- [TASK REQUIREMENTS]: Reproduce the listing below from the line with "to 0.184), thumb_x" to the line with "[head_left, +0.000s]", both lines included, character for character, minus any pictures.

- [DATA SEGMENT]:
-*-

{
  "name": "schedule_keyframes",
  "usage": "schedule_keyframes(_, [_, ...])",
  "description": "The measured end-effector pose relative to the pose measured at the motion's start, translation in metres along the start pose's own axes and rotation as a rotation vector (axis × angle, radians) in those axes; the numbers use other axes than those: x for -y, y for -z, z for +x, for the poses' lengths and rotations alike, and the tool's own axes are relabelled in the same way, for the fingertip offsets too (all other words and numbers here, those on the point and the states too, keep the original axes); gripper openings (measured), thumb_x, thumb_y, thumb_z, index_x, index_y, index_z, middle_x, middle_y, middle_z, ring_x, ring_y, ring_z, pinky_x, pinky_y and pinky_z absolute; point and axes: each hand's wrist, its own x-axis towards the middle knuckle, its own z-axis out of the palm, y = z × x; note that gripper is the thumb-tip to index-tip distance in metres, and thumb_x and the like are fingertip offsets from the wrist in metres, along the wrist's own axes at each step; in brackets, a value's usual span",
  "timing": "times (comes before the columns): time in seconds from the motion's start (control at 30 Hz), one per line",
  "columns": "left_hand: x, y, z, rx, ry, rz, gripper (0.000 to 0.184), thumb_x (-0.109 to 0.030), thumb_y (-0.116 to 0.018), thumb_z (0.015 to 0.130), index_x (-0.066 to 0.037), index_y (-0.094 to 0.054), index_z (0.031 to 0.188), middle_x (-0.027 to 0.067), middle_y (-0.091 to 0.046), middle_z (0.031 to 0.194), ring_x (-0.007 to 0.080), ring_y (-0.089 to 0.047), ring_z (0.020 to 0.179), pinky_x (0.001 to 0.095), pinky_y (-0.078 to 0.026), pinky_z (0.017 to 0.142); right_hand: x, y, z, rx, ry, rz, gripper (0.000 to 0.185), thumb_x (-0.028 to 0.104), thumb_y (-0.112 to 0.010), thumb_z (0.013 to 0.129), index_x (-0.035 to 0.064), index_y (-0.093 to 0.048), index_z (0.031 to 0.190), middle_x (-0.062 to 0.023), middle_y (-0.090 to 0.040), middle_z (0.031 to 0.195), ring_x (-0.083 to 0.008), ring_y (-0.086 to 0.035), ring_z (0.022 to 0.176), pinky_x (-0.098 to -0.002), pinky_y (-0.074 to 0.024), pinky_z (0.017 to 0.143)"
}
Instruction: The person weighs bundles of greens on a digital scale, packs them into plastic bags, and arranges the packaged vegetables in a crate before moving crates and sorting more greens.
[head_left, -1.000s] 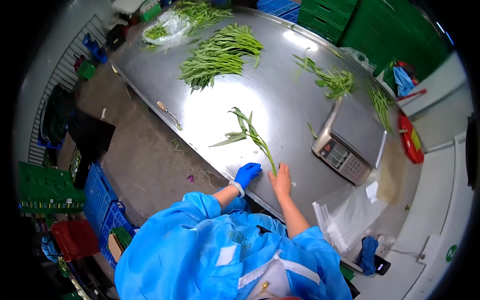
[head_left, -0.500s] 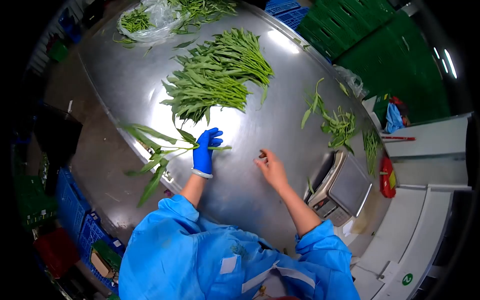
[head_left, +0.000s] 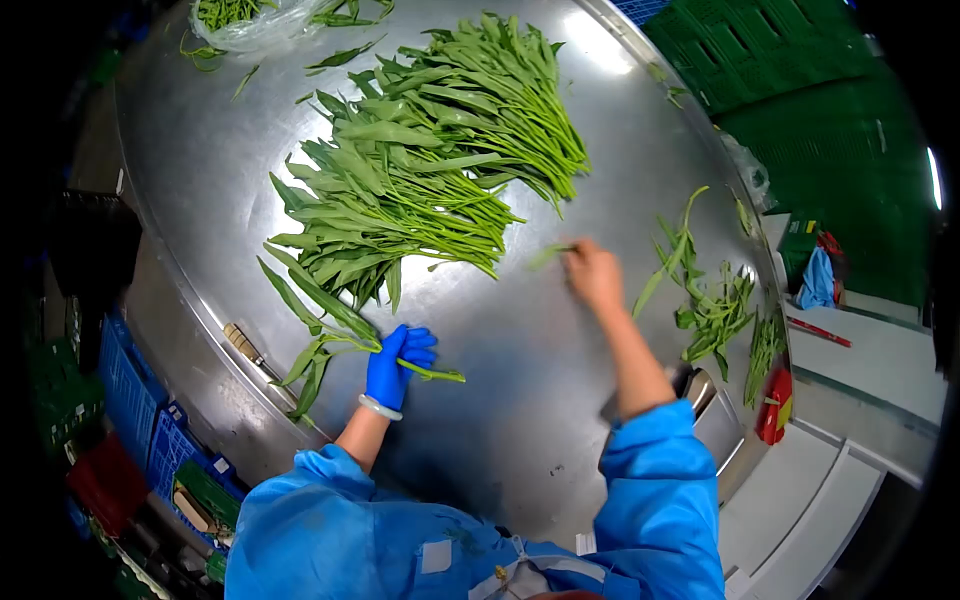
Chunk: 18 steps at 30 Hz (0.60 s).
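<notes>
My left hand (head_left: 392, 372), in a blue glove, is closed round a leafy green stem (head_left: 440, 375); its leaves spread to the left and the cut end points right. My bare right hand (head_left: 592, 272) is raised over the metal table (head_left: 500, 440), fingers pinched on a small, blurred green piece (head_left: 550, 256). Beyond my left hand lies a large bunch of leafy greens (head_left: 400, 205) in two overlapping groups, leaves left and stems right.
A wooden-handled tool (head_left: 243, 343) lies at the table's left edge. Loose greens (head_left: 722, 310) are at the right, near a scale (head_left: 718, 425). A plastic bag (head_left: 250, 30) of greens sits at the far left. Green crates (head_left: 760, 50) stand behind the table.
My left hand has moved down slightly, still holding the stem. My right hand has moved forward and right and now pinches a small green piece. The view has shifted closer to the bunch.
</notes>
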Motion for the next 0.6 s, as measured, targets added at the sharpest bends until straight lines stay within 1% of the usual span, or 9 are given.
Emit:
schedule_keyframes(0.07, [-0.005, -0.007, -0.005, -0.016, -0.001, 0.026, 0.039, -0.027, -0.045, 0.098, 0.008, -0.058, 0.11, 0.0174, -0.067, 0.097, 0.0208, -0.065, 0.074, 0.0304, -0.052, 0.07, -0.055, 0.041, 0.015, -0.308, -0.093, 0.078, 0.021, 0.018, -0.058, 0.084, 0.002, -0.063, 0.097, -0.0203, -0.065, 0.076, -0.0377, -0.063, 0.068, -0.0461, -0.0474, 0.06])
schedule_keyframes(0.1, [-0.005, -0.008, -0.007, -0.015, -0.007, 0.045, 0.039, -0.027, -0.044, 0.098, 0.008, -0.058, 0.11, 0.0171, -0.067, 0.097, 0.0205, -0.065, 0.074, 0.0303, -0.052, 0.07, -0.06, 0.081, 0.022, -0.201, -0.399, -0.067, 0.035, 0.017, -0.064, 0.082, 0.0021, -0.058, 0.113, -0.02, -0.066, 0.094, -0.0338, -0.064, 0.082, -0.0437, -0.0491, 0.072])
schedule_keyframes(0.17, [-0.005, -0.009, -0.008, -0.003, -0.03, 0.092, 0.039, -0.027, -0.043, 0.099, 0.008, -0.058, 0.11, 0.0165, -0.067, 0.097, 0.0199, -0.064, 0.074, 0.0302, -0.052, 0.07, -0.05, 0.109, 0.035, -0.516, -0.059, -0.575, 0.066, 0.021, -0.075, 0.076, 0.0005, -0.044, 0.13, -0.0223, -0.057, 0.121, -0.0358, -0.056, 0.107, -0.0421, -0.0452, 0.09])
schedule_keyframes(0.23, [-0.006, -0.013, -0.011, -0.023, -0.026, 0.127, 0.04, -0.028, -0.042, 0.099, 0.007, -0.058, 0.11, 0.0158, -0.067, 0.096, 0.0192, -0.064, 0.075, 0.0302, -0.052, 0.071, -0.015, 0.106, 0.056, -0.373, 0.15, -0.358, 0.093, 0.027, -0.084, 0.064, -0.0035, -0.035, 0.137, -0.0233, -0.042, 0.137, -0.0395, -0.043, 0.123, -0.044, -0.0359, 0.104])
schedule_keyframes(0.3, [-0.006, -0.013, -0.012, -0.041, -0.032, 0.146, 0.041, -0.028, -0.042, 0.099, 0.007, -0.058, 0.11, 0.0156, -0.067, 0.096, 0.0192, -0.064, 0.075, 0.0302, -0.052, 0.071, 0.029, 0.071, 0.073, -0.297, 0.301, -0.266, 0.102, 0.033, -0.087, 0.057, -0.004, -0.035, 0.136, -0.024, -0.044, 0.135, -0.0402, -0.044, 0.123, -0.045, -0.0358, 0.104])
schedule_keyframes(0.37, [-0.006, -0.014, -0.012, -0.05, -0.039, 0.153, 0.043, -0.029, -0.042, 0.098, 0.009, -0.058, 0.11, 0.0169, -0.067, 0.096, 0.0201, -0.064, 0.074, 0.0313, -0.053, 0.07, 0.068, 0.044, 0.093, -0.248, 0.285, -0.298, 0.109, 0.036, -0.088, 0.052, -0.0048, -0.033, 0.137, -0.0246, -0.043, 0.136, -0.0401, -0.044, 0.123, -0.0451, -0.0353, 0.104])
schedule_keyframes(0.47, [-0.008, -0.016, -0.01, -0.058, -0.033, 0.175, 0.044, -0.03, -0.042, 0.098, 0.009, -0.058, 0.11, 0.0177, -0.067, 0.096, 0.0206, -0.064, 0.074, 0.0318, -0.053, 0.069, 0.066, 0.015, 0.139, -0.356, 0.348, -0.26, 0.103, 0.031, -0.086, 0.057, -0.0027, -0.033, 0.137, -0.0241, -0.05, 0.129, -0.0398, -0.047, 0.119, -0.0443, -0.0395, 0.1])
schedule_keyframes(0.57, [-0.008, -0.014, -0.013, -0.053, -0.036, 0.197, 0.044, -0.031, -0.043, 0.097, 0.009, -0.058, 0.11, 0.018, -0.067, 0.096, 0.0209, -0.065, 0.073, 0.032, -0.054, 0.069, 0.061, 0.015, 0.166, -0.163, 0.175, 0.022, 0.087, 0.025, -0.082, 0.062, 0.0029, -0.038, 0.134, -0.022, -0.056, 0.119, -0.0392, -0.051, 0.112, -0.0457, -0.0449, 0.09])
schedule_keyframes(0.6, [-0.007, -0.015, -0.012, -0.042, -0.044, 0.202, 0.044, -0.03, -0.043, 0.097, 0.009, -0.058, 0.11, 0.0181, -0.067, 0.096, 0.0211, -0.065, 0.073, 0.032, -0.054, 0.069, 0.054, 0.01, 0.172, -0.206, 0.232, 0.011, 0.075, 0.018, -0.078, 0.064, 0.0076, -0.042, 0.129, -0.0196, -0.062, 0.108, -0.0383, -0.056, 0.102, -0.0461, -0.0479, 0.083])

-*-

- [ANSWER TO THE PROBLEM]:
  "columns": "left_hand: x, y, z, rx, ry, rz, gripper (0.000 to 0.184), thumb_x (-0.109 to 0.030), thumb_y (-0.116 to 0.018), thumb_z (0.015 to 0.130), index_x (-0.066 to 0.037), index_y (-0.094 to 0.054), index_z (0.031 to 0.188), middle_x (-0.027 to 0.067), middle_y (-0.091 to 0.046), middle_z (0.031 to 0.194), ring_x (-0.007 to 0.080), ring_y (-0.089 to 0.047), ring_z (0.020 to 0.179), pinky_x (0.001 to 0.095), pinky_y (-0.078 to 0.026), pinky_z (0.017 to 0.142); right_hand: x, y, z, rx, ry, rz, gripper (0.000 to 0.185), thumb_x (-0.028 to 0.104), thumb_y (-0.112 to 0.010), thumb_z (0.013 to 0.129), index_x (-0.035 to 0.064), index_y (-0.093 to 0.048), index_z (0.031 to 0.190), middle_x (-0.062 to 0.023), middle_y (-0.090 to 0.040), middle_z (0.031 to 0.195), ring_x (-0.083 to 0.008), ring_y (-0.086 to 0.035), ring_z (0.022 to 0.176), pinky_x (-0.098 to -0.002), pinky_y (-0.074 to 0.024), pinky_z (0.017 to 0.143)"
}
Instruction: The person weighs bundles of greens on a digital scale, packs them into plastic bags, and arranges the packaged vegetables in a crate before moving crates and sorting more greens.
[head_left, -1.000s] 
[head_left, -0.500s] 
[head_left, +0.000s] 

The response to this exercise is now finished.